### Task description
Exact transcription of the following records is needed, with every picture dropped.

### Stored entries
● ● ● ●

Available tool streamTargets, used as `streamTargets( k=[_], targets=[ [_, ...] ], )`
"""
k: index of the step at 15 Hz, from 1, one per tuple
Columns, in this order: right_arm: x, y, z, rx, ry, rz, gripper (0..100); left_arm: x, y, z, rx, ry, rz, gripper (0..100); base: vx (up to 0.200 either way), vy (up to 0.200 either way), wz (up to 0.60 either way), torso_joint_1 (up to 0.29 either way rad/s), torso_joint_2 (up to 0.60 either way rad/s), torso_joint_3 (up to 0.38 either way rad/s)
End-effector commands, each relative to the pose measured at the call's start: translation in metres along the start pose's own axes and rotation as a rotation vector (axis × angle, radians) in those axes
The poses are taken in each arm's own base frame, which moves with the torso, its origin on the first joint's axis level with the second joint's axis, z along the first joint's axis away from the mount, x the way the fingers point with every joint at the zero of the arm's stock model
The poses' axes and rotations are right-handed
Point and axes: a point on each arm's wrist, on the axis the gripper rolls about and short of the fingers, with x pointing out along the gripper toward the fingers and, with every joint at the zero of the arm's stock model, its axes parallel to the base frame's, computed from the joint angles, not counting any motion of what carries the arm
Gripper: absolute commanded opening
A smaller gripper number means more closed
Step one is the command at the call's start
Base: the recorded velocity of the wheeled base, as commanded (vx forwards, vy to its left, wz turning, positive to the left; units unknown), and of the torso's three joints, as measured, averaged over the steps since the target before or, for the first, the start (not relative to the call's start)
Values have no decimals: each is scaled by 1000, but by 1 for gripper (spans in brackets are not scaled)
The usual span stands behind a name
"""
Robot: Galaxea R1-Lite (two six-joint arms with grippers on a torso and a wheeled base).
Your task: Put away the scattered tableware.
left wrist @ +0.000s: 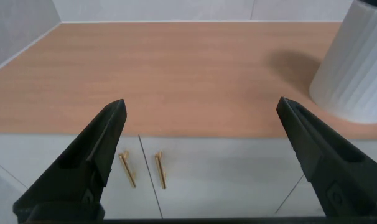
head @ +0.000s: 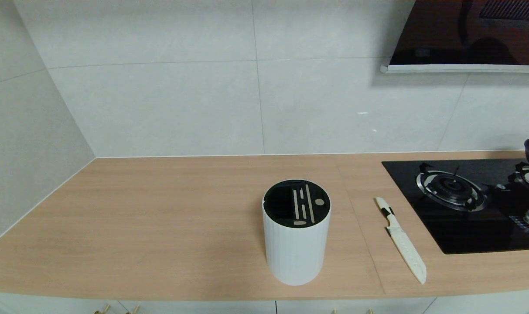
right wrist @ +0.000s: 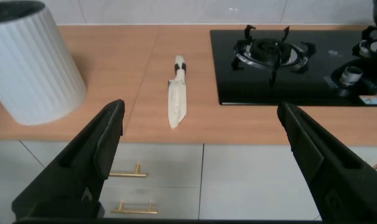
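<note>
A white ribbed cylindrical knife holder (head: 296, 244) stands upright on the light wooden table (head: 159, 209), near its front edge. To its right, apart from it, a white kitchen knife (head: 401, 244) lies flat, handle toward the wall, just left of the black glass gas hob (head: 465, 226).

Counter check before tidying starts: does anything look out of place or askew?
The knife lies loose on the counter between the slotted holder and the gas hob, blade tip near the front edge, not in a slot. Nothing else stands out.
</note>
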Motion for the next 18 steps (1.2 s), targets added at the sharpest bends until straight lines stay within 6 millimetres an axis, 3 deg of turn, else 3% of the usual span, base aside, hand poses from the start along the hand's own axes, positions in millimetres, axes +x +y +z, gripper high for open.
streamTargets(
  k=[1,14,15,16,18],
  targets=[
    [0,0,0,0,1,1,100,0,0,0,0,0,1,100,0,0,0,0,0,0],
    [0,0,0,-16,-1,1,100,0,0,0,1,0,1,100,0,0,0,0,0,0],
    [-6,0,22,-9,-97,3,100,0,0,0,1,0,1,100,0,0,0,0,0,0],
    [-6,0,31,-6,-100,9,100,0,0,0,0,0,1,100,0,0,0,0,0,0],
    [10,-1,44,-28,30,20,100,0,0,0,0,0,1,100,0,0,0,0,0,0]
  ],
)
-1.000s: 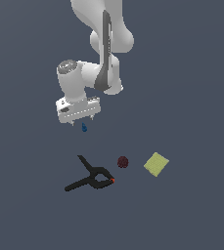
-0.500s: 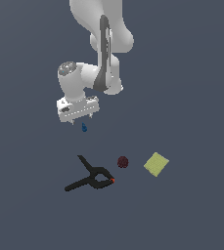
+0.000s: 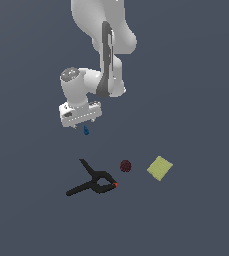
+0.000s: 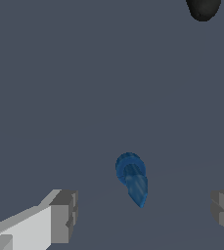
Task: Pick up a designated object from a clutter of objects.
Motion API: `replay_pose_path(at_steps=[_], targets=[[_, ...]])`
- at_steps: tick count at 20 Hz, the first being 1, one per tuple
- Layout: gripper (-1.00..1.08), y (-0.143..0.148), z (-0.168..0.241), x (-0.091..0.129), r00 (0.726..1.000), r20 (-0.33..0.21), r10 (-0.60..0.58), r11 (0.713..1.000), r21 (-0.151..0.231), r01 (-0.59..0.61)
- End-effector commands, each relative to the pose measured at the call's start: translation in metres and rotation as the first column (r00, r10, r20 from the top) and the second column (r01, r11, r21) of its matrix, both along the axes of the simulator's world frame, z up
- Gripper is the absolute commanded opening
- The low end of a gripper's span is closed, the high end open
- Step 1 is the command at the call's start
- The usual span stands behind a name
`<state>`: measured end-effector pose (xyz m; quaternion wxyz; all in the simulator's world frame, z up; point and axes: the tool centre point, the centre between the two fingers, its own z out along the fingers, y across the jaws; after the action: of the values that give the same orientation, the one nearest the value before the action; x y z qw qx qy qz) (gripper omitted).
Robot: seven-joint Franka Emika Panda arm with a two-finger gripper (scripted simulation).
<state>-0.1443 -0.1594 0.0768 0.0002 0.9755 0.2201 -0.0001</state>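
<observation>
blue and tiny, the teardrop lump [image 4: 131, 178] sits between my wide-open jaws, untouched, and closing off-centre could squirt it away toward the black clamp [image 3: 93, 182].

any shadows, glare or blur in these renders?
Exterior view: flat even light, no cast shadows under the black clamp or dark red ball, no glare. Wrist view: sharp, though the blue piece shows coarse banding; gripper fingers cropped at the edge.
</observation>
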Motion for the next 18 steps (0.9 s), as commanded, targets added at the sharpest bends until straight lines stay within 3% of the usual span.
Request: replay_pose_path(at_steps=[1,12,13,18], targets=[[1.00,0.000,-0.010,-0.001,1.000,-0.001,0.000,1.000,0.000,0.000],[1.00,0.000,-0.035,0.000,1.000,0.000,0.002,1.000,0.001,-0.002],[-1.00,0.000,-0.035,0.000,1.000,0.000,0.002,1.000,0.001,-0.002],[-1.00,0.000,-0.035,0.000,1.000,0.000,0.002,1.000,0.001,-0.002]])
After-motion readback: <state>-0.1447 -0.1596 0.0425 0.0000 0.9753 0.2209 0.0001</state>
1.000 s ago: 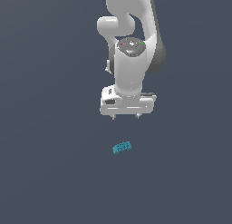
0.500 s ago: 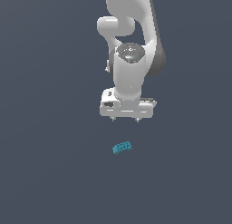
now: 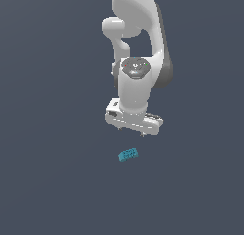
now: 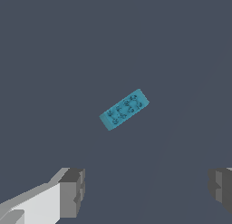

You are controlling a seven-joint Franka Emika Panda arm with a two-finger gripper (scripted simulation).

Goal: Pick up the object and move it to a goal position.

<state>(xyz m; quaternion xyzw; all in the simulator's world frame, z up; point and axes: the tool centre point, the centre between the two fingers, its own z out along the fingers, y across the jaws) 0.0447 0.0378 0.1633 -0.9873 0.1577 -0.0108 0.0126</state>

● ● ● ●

### Task response
Available tool streamTargets, used as `streamTargets( k=[_], targets=[ [_, ...] ], )`
"""
k: index of the step at 15 Hz, from 1, one per tuple
Columns, in this order: right_arm: x, y, z, rx, ry, rz, gripper (0..100); left_arm: x, y, z, rx, ry, rz, gripper (0..100); base: vx (up to 0.200 either way), vy (up to 0.200 either way), wz (up to 0.60 either way), torso_joint_1 (up to 0.29 either way rad/s), torso_joint_2 (up to 0.60 either way rad/s), torso_joint_3 (up to 0.38 either way rad/s)
End-effector commands, each relative to the pose measured at the call's start: translation in metres along the start pose's own axes and rotation as a rotation vector (axis × angle, radians) in those axes
The poses are taken in each arm's own base frame, which moves with the torso, its origin on the first joint's axis level with the second joint's axis, z along the first joint's axis away from the mount, x the way the fingers point with every joint at the zero of the arm's stock model
The poses' axes and rotations are right-handed
Point and axes: a point on each arm's wrist, on the axis the gripper rolls about and short of the fingers, with x pointing out along the gripper toward the fingers and, with every joint at the zero of the arm's stock model, its axes parallel to the base frame's, computed from the joint angles, not counting any motion of what carries the arm
Gripper: absolute commanded opening
A smaller gripper number means more closed
Step one is the command at the call's start
Base: the recorded velocity of the wheeled base, as commanded (vx forwards, vy to its left, wz turning, positive to the left; units unknown), and of the torso's three joints, as measured, averaged over the steps since the target before or, for the first, the start (not relative to the call's start)
Values have no decimals: each is scaled by 1000, but by 1 for gripper (spans in brackets are not scaled)
The usual span stands behind a name
"""
Robot: Galaxea R1-Lite (two six-joint arms with grippers on a torso and a wheeled base).
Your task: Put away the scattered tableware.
left wrist @ +0.000s: 
head @ +0.000s: 
right wrist @ +0.000s: 
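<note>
A white ribbed cylindrical knife holder (head: 296, 244) stands upright on the light wooden table (head: 159, 209), near its front edge. To its right, apart from it, a white kitchen knife (head: 401, 244) lies flat, handle toward the wall, just left of the black glass gas hob (head: 465, 226).

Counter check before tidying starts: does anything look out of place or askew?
The knife lies loose on the counter between the slotted holder and the gas hob, blade tip near the front edge, not in a slot. Nothing else stands out.
</note>
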Motion for the next 18 steps (1.2 s), targets added at the sharpest bends until straight lines stay within 6 millimetres an axis, 3 deg of turn, else 3% of the usual span, base aside, hand poses from the start along the hand's own axes, positions in millimetres, axes +x +y +z, gripper high for open.
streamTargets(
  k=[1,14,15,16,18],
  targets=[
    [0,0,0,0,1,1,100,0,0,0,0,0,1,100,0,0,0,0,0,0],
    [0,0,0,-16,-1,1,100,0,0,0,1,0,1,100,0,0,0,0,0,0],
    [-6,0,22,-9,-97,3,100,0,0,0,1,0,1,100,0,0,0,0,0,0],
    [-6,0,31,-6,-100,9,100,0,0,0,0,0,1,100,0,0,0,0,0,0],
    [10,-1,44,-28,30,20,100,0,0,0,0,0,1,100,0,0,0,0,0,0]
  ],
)
-1.000s: 
-0.500s: 
+0.000s: 
+0.000s: 
Task: Pick up a designated object from a clutter of objects.
Motion API: `replay_pose_path(at_steps=[_], targets=[[_, ...]])`
- at_steps: tick count at 20 Hz, the first being 1, one per tuple
- Layout: gripper (-1.00..1.08), y (-0.143..0.148), z (-0.168..0.241), x (-0.091..0.129), r00 (0.726..1.000), r20 (-0.33..0.21), r10 (-0.60..0.58), r11 (0.713..1.000), r21 (-0.151..0.231), r01 (-0.59..0.61)
- End-effector commands, each relative to the pose measured at the call's start: translation in metres and rotation as the first column (r00, r10, r20 from the top) and the second column (r01, r11, r21) of its matrix, both along the axes of the simulator's world frame, z up
- Gripper is the absolute commanded opening
- The low end of a gripper's span is closed, the high end open
- Step 1 is the command at the call's start
- The usual span stands behind a name
`<state>`: measured end-effector pose (xyz m; quaternion wxyz; all in the simulator's world frame, z up; point and axes: the tool centre point, the centre between the two fingers, its own z out along the fingers, y across the jaws; after the action: of the values that give the same orientation, the one nearest the value before the action; x y z qw qx qy qz) (gripper omitted).
Robot: seven-joint Franka Emika Panda arm with a two-finger gripper (scripted simulation).
<state>-0.1443 -0.1594 0.0768 0.0002 0.9755 0.2201 -0.0001</state>
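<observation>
blue and tiny, the teardrop lump [image 4: 131, 178] sits between my wide-open jaws, untouched, and closing off-centre could squirt it away toward the black clamp [image 3: 93, 182].

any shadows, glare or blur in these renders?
Exterior view: flat even light, no cast shadows under the black clamp or dark red ball, no glare. Wrist view: sharp, though the blue piece shows coarse banding; gripper fingers cropped at the edge.
</observation>
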Motion for the next 18 steps (0.9 s), as commanded, targets added at the sharpest bends until straight lines stay within 3% of the usual span.
Request: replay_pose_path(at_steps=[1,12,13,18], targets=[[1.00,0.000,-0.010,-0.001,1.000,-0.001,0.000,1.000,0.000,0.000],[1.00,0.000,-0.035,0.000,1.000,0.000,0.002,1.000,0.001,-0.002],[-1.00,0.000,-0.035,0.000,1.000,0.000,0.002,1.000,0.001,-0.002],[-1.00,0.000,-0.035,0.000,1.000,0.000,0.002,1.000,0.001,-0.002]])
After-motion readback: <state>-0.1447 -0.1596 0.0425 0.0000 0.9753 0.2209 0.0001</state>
1.000 s ago: 
0.500 s ago: 
now: 
now: 

You are controlling a seven-joint Franka Emika Panda arm with a two-finger gripper (scripted simulation).

Goal: Pick up the object and move it to a goal position.

<state>(xyz m; quaternion xyzw; all in the simulator's world frame, z up; point and axes: the tool centre point, the centre between the two fingers, its own z out along the fingers, y across the jaws) 0.0447 0.0378 0.1633 -0.9873 0.1577 -0.0108 0.0126</state>

The response is now finished.